545.2
Differentials in Labor Market Outcomes in Brazil – 2000-2010

Monday, July 14, 2014: 7:42 PM
Room: 501
Oral Presentation
Nadya ARAÚJO GUIMARÃES , Universidade de São Paulo, Brazil
Murillo MARSCHNER ALVES DE BRITO , Sociology, São Paulo University, São Paulo, Brazil
Leonardo SANGALI BARONE , Fundação Getúlio Vargas, Brazil
In past research (Guimarães, Barone, Alves de Brito, 2013) we argued that the transformations that the Brazilian labor market went through in the past 50 years (from 1960 on) meant the consolidation of a movement towards “marketization” of the labor force. This movement seemed closely related to increasing participation rates especially between women, at a different pace compared to what was observed in other countries, as opposed to race differentials in those chances, that didn’t seemed to change so much in the period .  

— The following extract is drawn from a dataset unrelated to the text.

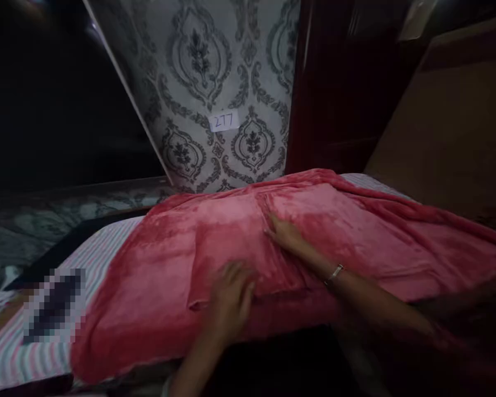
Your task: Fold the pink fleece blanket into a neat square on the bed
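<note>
A plush red blanket [355,231] lies spread over a bed, with a folded layer on top near its middle. My left hand [231,300] rests flat on the near edge of that folded layer, fingers spread and slightly blurred. My right hand [285,234] lies palm down farther back on the blanket, fingers stretched toward a crease. A bracelet [334,273] sits on my right wrist. Neither hand grips the cloth.
A striped sheet [33,353] covers the bed at the left, with a dark pixelated object [55,303] on it. Patterned grey wallpaper [215,82] carries a small label reading 277 [224,121]. Dark wooden furniture [339,82] stands behind, a brown panel [450,127] at the right.
</note>
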### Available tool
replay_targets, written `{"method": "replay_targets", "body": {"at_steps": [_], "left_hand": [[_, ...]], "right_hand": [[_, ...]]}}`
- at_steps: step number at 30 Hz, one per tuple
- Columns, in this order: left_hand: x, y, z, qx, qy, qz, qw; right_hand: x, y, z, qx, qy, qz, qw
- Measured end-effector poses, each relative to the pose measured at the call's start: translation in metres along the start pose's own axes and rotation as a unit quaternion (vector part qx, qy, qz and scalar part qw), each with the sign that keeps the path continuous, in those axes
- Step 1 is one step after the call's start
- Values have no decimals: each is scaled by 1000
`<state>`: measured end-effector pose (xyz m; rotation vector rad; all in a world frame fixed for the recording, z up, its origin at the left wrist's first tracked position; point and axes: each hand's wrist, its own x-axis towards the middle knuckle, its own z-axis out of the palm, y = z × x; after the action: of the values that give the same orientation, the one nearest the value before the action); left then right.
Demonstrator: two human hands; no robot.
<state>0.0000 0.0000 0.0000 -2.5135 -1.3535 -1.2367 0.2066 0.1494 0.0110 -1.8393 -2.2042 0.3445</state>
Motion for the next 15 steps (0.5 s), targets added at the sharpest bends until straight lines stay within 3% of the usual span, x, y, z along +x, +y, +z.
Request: {"method": "replay_targets", "body": {"at_steps": [2, 4, 8, 11, 13, 15], "left_hand": [[-11, -36, -21, 3, 46, -138, 989], [-22, -64, -37, -42, 61, -265, 961], [-32, -86, -48, -259, 18, -470, 844], [-31, -84, -44, -349, 19, -507, 788], [-30, -82, -41, -368, 31, -490, 790], [-30, -82, -38, -350, 53, -470, 809]], "right_hand": [[-2, 1, 5, -3, -16, -9, 1000], [-3, 2, 10, 6, -27, -15, 1000], [-3, 5, 20, 51, -33, -21, 998], [-3, 11, 29, 104, -9, -44, 994], [-3, 16, 36, 148, 12, -63, 987], [-4, 21, 44, 184, 36, -71, 980]]}}
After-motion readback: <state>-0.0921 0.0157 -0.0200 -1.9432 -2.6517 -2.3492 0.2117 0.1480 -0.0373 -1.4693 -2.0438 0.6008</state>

That meant a decrease in the differential between participation probabilities of men and women in the labor market through the period that we were analyzing. But that doesn’t say too much about the outcomes of participation, and the decrease in the differential on chances of entering the labor market does not necessarily mean decrease in the differential of outcomes between men and women once they decide to sell their labor force in the market. That’s the intend of this proposal. Drawing on the analyzes of Guimarães and Biderman (2004) which shows how, in a scenario of employment retraction, the sex and color attributes tend to have a very important role in determining wage differentials , we wanted to analyze how the effects of those attributes vary in a context of increasing formal employment, like we observed in Brazil between 2000 and 2010.  With our current research we had seen that the chances of labor market participation between women had dramatically changed and with this proposal we want to go further in that investigation in order to access what kind of effects this change in the chances of entering the labor market meant changes in labor market outcomes between men and women.